The motion is not yet approved. The objection deadline of June 29, 2026 has not passed as of this writing, the procedures could be modified, and a sale is neither scheduled nor guaranteed. With that caution in place, several issues will determine how this case resolves.

Watch whether a stalking horse emerges, and who it is. A credit bid from SolarEdge would establish a floor and signal that the senior lender has decided to own rather than be repaid. The continued absence of one would tell its own story about the negotiations among the secured creditors. Watch the priority dispute, because the "purported" framing and the Tesla deposit account control gap are live questions that a credit bid would have to address. Watch the dealer network, because adequate assurance objections from IADs, or quiet attrition during the marketing period, would go to the core value the buyer is paying for. And watch the EnFin claim. The debtors expressly reserved setoff, recoupment, and other defenses, and declined to admit they owe the $2.4 million advance. Given EnFin's role in the payment defaults that helped trigger the filing, that reservation hints at counterclaims that could become a meaningful estate asset, whether retained or transferred.
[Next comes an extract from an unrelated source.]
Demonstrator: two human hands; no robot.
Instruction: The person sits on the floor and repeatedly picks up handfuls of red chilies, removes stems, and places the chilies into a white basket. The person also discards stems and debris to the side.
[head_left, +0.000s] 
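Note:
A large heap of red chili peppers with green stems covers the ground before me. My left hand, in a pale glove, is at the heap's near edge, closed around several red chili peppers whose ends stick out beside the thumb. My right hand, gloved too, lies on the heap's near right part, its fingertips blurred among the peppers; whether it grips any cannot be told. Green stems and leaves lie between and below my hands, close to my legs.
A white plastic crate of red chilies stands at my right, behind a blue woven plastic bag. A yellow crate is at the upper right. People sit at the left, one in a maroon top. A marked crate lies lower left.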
The record is consistent from the first day declaration to the sale motion. The declaration describes a business whose value resides in relationships that deteriorate under uncertainty, financed by markets that recent policy changes have substantially contracted. The sale process is structured to conclude before that value diminishes further. Whether a timeline built to limit value erosion also affords the market enough time to bid full value is a question the coming weeks will address.
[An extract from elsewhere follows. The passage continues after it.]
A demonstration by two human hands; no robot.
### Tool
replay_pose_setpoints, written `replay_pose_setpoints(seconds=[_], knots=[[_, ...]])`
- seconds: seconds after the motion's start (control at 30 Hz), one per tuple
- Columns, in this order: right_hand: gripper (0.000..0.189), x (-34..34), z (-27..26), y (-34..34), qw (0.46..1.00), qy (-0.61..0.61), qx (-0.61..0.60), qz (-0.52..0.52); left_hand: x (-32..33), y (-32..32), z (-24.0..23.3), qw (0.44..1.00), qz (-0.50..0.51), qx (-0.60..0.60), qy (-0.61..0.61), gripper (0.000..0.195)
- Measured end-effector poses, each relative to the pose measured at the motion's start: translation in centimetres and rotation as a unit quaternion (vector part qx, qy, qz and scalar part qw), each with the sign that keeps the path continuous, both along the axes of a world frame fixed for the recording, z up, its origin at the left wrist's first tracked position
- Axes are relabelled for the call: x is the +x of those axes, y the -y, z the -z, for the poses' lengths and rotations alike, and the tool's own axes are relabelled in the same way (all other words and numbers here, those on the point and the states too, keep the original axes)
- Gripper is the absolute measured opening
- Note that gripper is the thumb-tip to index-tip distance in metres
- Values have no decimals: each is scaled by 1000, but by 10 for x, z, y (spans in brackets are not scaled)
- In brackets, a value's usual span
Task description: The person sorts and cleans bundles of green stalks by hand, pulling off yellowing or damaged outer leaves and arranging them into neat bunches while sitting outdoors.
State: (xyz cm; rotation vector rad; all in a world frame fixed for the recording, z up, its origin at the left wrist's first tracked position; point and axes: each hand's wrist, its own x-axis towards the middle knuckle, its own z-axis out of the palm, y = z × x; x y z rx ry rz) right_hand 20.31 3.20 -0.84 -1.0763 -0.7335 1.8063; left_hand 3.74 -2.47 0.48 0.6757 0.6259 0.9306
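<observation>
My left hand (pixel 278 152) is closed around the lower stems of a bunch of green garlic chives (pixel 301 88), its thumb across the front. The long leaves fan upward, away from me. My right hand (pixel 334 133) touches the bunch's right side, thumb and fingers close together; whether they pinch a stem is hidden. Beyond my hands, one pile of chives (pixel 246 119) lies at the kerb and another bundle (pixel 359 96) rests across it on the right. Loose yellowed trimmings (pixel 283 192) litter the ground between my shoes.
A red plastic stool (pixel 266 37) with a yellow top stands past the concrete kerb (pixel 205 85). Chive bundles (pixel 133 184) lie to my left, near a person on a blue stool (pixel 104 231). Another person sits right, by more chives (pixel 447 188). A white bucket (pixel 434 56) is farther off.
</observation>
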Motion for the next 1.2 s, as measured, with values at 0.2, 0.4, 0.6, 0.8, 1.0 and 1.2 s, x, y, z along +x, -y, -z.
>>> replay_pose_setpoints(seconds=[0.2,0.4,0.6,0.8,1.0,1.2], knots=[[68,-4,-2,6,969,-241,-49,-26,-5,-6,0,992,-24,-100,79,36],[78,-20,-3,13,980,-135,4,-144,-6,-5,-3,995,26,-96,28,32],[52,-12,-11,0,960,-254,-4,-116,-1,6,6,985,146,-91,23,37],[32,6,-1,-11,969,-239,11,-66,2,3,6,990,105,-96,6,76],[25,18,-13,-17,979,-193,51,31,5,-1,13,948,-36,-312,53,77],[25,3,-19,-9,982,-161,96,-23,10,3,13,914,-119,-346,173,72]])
About This Report: This Special Report analyzes the bidding procedures and sale motion filed June 15, 2026 in In re Freedom Forever LLC, et al., No. 26-10522 (BLS) (Bankr. D. Del.), comprising the debtors' combined bidding procedures and sale motion (Doc 297), the notice of motion (Doc 297-1), and the proposed Bidding Procedures Order with exhibits (Doc 297-2). Background on the company, its business model, and the causes of its financial distress is drawn from the Supplemental Declaration of Brett Bouchy filed April 23, 2026 (Doc 52). The matters described are pending; objection deadlines have not passed, the proposed procedures may be modified, and approval of any sale is not assured.